§ What to produce:
In the records below, find the line containing "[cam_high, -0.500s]" and the line containing "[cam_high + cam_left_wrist". Give again exactly those lines and every line between them, omitting the pictures.

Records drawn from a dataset
+-------+
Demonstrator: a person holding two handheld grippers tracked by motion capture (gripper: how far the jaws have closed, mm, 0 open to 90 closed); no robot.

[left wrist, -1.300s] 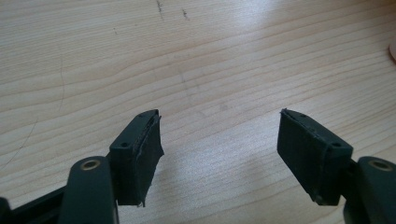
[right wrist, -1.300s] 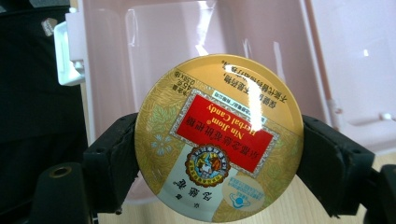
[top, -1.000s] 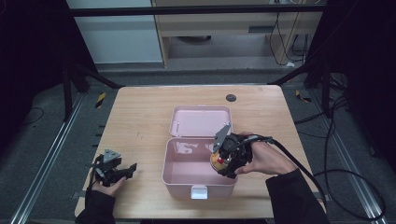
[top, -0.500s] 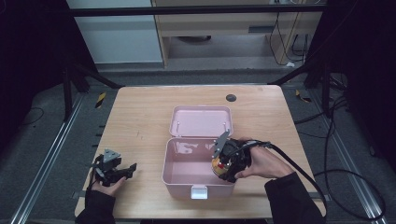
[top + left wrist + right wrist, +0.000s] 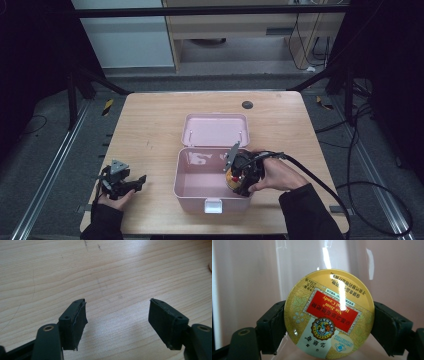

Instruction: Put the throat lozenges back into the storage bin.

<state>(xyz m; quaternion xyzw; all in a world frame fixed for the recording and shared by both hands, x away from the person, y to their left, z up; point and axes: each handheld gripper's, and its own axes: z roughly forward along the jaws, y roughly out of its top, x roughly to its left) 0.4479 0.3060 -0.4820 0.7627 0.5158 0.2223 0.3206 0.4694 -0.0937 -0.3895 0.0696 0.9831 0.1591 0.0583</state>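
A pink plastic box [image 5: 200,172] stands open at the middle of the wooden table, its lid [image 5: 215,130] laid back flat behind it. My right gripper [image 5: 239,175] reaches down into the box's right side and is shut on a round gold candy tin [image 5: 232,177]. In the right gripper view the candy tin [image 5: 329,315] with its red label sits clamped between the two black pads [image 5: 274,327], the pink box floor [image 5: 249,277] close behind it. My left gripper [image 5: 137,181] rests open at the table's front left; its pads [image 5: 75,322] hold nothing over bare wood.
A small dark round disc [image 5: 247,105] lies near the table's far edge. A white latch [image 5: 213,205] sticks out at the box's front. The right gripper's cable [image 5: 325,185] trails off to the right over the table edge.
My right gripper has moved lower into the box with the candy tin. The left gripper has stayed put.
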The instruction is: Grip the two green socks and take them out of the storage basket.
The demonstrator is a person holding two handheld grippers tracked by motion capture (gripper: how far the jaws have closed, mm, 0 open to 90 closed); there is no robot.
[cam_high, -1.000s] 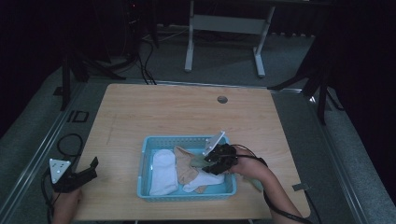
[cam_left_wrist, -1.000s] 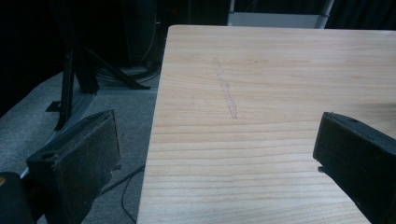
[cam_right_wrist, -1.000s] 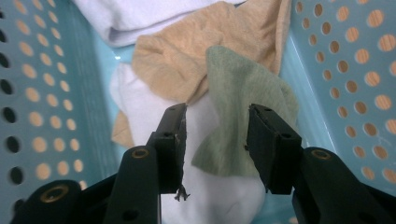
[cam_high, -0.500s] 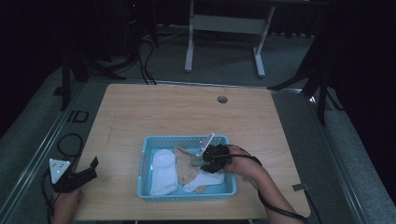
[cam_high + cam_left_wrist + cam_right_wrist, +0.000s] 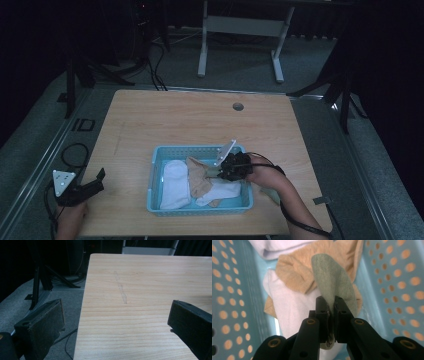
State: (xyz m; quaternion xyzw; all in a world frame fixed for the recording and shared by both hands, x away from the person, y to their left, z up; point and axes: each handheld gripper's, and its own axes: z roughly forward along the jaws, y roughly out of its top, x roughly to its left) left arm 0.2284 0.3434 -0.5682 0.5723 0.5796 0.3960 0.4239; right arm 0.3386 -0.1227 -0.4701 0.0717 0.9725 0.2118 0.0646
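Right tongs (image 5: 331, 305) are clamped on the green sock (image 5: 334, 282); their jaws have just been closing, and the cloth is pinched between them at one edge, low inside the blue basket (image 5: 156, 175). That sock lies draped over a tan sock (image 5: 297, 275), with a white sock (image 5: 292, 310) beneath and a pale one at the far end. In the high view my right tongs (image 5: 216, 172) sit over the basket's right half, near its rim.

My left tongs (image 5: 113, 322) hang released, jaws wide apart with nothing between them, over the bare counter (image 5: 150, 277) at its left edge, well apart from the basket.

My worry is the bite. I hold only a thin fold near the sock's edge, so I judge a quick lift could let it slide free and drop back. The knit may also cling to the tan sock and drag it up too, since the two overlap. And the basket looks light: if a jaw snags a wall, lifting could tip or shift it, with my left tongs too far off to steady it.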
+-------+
§ Answer section:
[cam_high, -0.500s] 
[cam_high + cam_left_wrist + cam_right_wrist, +0.000s] 

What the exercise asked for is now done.